■ **DESCRIPTION OF THE TASK**
Within the material that follows, how many lines include the string "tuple"? Answer with the number and nothing more.

------------------------------------------------------------

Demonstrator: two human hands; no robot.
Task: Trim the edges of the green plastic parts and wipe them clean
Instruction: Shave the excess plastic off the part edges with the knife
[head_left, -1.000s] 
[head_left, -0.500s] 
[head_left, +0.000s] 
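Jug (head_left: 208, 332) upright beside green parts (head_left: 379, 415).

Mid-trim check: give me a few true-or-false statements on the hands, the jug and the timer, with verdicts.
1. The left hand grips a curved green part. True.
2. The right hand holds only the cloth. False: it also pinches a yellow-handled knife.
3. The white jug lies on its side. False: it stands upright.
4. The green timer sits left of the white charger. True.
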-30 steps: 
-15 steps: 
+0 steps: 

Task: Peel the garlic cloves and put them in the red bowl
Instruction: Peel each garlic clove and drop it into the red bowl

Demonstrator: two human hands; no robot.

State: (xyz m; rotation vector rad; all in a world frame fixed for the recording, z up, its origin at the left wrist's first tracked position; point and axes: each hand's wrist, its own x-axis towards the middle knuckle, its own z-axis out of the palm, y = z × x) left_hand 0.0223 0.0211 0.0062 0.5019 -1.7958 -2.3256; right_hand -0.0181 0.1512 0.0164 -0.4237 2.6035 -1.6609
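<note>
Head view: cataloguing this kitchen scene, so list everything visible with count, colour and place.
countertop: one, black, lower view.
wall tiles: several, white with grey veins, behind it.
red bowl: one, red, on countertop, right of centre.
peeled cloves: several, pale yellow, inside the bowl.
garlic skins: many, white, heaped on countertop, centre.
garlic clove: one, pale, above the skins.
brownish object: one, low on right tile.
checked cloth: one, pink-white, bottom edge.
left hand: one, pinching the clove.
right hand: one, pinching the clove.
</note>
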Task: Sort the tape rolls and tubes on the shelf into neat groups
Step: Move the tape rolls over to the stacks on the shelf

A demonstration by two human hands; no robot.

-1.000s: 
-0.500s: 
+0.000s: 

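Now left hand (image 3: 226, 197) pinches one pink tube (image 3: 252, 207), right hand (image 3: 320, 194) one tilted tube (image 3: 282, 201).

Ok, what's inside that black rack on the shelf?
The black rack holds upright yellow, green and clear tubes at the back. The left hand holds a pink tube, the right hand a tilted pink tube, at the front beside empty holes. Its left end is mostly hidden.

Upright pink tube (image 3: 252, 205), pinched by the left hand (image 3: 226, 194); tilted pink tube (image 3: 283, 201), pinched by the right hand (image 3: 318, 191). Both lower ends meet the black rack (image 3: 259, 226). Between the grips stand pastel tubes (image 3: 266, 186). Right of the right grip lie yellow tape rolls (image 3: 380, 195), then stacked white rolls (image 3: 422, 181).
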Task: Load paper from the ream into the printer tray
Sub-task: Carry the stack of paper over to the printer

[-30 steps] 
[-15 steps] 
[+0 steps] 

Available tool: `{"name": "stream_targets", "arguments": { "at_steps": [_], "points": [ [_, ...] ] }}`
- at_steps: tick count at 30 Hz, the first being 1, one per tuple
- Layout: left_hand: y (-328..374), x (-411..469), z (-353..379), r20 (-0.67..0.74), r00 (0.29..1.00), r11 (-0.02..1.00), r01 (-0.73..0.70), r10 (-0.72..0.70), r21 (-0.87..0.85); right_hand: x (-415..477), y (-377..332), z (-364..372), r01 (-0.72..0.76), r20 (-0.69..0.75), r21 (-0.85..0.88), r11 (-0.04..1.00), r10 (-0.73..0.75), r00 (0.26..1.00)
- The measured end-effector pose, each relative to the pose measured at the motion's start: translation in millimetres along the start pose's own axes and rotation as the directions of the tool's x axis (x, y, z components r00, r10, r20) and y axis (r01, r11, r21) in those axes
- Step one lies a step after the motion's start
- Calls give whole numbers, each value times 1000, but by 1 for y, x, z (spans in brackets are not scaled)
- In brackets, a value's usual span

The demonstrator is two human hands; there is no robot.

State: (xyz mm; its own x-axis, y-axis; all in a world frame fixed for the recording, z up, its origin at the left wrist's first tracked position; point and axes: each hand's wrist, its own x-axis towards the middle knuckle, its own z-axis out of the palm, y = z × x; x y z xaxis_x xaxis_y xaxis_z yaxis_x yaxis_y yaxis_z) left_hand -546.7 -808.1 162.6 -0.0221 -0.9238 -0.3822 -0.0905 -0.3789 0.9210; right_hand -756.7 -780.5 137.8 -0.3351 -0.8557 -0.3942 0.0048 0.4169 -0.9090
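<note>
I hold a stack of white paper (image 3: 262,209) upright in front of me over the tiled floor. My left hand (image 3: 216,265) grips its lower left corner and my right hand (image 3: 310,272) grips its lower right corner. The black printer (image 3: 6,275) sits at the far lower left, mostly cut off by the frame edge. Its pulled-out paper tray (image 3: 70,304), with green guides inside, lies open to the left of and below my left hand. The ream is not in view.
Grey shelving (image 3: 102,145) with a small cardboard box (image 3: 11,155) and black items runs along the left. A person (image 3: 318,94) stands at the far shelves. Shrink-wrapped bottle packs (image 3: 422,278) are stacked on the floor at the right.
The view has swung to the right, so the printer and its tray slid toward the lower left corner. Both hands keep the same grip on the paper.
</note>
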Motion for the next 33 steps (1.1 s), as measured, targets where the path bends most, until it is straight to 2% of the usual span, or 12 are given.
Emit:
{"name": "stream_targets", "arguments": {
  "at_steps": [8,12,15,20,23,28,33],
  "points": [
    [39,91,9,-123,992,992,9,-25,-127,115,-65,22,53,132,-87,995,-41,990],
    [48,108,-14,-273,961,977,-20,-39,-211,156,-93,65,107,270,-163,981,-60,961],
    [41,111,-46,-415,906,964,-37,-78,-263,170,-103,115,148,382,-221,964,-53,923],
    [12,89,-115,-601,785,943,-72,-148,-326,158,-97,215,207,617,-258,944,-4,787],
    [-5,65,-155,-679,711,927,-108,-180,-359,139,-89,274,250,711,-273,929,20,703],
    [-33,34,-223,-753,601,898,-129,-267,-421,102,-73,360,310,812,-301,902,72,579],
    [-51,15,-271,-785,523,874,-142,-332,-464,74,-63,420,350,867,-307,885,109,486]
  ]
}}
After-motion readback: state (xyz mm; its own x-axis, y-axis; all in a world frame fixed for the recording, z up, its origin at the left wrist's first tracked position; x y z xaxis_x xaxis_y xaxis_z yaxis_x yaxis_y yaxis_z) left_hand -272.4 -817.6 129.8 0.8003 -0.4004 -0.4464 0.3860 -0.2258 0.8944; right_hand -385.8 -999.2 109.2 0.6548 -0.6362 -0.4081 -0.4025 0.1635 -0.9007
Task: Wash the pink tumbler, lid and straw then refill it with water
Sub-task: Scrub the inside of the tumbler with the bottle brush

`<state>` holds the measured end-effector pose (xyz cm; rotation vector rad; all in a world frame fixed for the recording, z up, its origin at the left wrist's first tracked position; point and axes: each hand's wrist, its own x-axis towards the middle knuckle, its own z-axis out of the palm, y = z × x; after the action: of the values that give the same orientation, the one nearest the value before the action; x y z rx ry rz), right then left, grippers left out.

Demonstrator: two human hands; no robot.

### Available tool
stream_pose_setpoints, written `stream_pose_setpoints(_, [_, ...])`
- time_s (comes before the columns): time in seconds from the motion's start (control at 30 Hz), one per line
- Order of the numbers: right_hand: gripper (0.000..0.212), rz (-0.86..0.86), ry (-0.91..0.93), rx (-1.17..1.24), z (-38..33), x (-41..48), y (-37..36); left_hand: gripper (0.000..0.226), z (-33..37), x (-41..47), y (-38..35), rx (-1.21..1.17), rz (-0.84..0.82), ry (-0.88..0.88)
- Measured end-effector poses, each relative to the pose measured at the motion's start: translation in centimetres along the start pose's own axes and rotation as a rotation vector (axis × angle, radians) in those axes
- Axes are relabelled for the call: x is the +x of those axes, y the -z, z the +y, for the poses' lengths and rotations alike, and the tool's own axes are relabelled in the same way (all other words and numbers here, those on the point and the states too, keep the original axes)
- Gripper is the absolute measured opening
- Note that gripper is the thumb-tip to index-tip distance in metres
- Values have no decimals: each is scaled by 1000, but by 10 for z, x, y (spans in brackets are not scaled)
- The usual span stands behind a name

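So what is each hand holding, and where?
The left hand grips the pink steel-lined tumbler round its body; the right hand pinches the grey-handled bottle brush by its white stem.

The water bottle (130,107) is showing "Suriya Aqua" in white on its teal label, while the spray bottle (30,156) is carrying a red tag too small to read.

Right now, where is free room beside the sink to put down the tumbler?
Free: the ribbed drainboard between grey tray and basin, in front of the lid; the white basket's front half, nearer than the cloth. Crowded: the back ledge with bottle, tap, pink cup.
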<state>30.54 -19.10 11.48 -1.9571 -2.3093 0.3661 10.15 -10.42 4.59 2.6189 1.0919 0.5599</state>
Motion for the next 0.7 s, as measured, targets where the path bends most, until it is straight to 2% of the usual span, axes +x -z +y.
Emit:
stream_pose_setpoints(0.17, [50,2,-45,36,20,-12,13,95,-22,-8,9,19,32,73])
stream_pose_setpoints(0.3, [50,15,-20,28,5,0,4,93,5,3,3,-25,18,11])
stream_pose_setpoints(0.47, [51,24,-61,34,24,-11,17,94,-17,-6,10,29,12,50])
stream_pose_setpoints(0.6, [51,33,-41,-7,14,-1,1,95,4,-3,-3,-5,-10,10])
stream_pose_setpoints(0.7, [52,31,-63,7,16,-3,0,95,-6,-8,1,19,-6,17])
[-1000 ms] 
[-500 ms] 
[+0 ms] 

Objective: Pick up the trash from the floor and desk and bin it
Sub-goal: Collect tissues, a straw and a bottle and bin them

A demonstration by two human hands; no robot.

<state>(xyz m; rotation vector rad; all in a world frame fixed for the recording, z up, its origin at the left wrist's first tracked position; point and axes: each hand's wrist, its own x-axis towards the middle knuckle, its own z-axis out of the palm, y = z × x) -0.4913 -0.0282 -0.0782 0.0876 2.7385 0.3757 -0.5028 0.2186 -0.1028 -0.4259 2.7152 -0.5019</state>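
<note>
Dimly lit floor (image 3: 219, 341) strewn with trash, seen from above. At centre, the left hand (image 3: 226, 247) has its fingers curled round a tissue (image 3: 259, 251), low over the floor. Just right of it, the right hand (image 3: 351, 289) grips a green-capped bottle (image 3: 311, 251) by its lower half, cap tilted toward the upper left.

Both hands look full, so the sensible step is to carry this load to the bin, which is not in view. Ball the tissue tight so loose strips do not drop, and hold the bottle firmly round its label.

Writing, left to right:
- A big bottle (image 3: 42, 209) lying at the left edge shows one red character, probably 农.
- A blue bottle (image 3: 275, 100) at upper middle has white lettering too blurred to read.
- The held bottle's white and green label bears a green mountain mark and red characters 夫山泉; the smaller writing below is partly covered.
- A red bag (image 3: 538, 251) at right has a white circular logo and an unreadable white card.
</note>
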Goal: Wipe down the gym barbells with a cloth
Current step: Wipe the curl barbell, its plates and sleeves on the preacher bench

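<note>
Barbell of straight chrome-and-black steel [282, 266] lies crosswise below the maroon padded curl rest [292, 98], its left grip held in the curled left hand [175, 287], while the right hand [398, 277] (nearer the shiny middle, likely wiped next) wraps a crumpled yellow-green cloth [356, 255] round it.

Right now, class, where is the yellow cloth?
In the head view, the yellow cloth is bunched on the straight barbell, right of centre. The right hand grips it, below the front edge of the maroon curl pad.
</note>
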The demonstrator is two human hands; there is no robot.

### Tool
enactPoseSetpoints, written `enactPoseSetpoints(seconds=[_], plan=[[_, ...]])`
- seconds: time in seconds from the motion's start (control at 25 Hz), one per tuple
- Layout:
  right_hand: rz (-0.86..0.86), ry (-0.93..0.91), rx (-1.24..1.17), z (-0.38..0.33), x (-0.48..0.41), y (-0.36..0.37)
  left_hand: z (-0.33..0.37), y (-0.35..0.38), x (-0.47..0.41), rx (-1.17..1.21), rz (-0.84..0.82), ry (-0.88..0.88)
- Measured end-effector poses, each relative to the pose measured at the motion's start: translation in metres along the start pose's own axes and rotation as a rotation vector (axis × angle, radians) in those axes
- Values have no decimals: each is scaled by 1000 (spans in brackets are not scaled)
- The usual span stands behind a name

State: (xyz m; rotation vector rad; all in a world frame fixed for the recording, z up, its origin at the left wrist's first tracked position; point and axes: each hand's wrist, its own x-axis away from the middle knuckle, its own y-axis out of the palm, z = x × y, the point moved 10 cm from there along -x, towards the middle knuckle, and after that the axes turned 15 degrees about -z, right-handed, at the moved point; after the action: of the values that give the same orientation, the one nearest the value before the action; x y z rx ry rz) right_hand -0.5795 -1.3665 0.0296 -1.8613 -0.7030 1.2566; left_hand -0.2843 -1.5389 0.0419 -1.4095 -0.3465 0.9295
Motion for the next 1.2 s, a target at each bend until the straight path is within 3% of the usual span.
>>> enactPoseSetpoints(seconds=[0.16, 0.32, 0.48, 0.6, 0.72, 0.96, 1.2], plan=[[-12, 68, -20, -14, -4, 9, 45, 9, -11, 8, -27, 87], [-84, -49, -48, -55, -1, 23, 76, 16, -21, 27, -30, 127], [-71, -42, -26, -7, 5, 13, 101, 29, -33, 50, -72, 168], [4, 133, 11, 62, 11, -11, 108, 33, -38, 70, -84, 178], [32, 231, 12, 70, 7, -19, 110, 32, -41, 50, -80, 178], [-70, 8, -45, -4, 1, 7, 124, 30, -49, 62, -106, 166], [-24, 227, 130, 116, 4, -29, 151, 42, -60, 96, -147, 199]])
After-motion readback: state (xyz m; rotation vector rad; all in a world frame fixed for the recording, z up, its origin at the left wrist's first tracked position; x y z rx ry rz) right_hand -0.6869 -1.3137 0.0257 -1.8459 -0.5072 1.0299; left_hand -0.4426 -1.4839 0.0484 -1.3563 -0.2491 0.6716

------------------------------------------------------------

■ **RESPONSE FOR THIS EXERCISE**
2